# Long Stay car park Fort William



## Welsh will (Jun 1, 2018)

Anybody stopped overnight in Long Stay car park in Fort William? Sign says no overnight for motorhomes between 21.00 and 8.00.
There are loads of motorhomes parked up here but unsure if staying over. I'm in a T5 with just 2 side windows so wondering whether to just risk it parking up over night. Not sure anywhere else around this location if anybody can help?


----------



## Wully (Jun 1, 2018)

If you go along behind Morrison’s there’s a car park with designated mh spaces but I prefer the Aldi directly next door I’ve stayed there a couple of times but always asked and spent a few quid in store might be Lidl as I get mixed up with them but it’s the one behind Morrison’s. There’s a few nicer stops within 10 min drive of fort William there’s a nice stop at Neptune’s staircase right on canal on A830 coal near the moorings hotel perfect for a small inconspicuous van like yours.


----------



## caledonia (Jun 1, 2018)

You’ll be fine this weekend it’s Mountain Bike World Cup.


----------



## Welsh will (Jun 1, 2018)

Thanks guys for your input..just been for a shower at station and when we came out the traffic warden was about! Anyway parked up on industrial est just on outskirts of fort william approx 10mins walk. Parked outside a motor factors where the owner has said we fine to park up all night. So jobs a gooden! Now off to see if I can grab a pint!


----------



## The laird (Jun 1, 2018)

Used Lidl a few times also ,as wully bought provisions asked and no probs also its cctv covered  but don’t park near the loading ramp as early deliveries occurred.


----------



## Floridaphill (Jun 1, 2018)

Welsh will said:


> Thanks guys for your input..just been for a shower at station and when we came out the traffic warden was about! Anyway parked up on industrial est just on outskirts of fort william approx 10mins walk. Parked outside a motor factors where the owner has said we fine to park up all night. So jobs a gooden! Now off to see if I can grab a pint!

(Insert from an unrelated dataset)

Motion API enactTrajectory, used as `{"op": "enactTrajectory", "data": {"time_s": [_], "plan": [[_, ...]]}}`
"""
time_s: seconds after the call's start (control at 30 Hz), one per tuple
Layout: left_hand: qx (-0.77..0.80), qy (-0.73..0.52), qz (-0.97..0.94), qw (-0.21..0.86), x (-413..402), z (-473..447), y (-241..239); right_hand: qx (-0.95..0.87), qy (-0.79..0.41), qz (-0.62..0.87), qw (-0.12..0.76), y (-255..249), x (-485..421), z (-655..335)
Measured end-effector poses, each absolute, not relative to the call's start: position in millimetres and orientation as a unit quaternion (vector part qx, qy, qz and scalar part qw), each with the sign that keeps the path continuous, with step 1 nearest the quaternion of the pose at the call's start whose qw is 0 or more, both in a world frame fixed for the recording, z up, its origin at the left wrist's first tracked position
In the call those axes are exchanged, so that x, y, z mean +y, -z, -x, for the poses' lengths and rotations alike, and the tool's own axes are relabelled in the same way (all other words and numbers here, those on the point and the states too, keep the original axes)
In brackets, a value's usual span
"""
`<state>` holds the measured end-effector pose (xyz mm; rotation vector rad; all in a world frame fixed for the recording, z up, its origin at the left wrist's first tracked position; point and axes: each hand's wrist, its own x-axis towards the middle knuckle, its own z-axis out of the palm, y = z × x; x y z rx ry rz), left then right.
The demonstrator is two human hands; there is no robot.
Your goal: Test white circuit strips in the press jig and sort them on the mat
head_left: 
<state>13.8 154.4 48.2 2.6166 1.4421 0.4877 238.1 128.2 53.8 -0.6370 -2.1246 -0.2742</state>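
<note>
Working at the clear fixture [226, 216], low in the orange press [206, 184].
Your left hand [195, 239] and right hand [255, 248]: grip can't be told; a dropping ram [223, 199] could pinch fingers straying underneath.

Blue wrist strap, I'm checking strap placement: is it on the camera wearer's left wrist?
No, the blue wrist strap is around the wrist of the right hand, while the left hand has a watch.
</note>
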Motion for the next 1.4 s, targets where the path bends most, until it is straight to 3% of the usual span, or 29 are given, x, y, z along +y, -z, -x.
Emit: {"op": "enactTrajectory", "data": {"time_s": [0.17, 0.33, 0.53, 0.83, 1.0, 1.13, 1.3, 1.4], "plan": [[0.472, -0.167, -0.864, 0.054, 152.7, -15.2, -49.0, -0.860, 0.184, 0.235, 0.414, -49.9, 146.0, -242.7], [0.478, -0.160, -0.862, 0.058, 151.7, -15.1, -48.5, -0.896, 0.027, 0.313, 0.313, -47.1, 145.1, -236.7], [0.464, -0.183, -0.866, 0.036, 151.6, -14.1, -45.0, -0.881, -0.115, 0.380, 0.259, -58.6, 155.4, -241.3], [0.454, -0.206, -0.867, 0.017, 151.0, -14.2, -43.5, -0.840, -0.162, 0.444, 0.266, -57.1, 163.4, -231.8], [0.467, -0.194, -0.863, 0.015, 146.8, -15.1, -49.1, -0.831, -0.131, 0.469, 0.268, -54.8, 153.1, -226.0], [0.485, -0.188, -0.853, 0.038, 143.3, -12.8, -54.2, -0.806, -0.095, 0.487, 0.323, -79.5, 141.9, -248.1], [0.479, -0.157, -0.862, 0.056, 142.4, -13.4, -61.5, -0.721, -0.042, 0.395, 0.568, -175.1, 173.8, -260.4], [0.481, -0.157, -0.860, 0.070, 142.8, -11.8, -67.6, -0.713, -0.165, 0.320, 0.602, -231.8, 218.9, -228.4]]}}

Aye the guys in there are cool.

They have clamped down on the west end carpark, theres been a tro since 2016 but after a recent incident the leniency got taken away.

The mooring is good for vans like yours, I do wonder what will happen with the overnight being stopped in the west end carpark and will it move the numbers to the mooring carpark.
Large motor homes with satellite dishes on the roof are just look out of place.  The carpark is bordered by a children's play area and house not that far away, yours will be just fine.  
Lots of outdoor folk have kombi vans round here !

It does have an old no overnight sign which predates the yellow highland council ones !

Best off stopping where you are or just down the Glen Nevis road, theres some laybys which are highways just off the road away from houses.
Its going to be very busy with the MTB world cup in town !

Cheers
Phill


----------